Problem to solve:
Read the data below line by line and copy each one with "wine" in it.

Dataset section:
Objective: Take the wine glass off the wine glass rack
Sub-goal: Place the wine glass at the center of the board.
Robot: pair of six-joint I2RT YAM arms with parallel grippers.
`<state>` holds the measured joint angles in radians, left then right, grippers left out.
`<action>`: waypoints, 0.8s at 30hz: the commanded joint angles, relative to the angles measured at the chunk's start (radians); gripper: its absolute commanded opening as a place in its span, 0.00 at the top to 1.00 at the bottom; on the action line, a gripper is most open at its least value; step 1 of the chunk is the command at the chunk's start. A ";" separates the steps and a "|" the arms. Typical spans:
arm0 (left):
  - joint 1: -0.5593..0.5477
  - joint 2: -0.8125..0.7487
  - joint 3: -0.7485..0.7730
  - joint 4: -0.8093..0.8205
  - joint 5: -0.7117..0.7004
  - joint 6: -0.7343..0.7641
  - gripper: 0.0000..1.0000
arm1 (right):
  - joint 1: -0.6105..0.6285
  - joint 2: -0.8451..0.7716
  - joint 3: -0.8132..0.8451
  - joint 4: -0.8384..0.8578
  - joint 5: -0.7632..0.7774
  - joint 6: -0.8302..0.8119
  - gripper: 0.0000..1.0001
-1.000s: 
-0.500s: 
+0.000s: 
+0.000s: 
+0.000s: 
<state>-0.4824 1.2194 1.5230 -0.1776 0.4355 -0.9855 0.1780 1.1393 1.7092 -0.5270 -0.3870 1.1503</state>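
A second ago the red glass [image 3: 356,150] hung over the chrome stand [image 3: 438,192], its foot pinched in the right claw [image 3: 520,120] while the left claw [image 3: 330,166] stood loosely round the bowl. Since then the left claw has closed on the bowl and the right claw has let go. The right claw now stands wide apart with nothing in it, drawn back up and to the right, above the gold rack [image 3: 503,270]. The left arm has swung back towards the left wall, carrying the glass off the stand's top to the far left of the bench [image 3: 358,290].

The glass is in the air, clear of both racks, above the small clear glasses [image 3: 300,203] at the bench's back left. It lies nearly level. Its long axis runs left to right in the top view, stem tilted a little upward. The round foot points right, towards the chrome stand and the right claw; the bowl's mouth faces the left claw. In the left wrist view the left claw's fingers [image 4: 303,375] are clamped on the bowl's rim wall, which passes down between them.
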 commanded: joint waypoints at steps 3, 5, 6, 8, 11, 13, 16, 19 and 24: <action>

Result below:
Objective: Take the wine glass off the wine glass rack
Sub-goal: Place the wine glass at the center of the board.

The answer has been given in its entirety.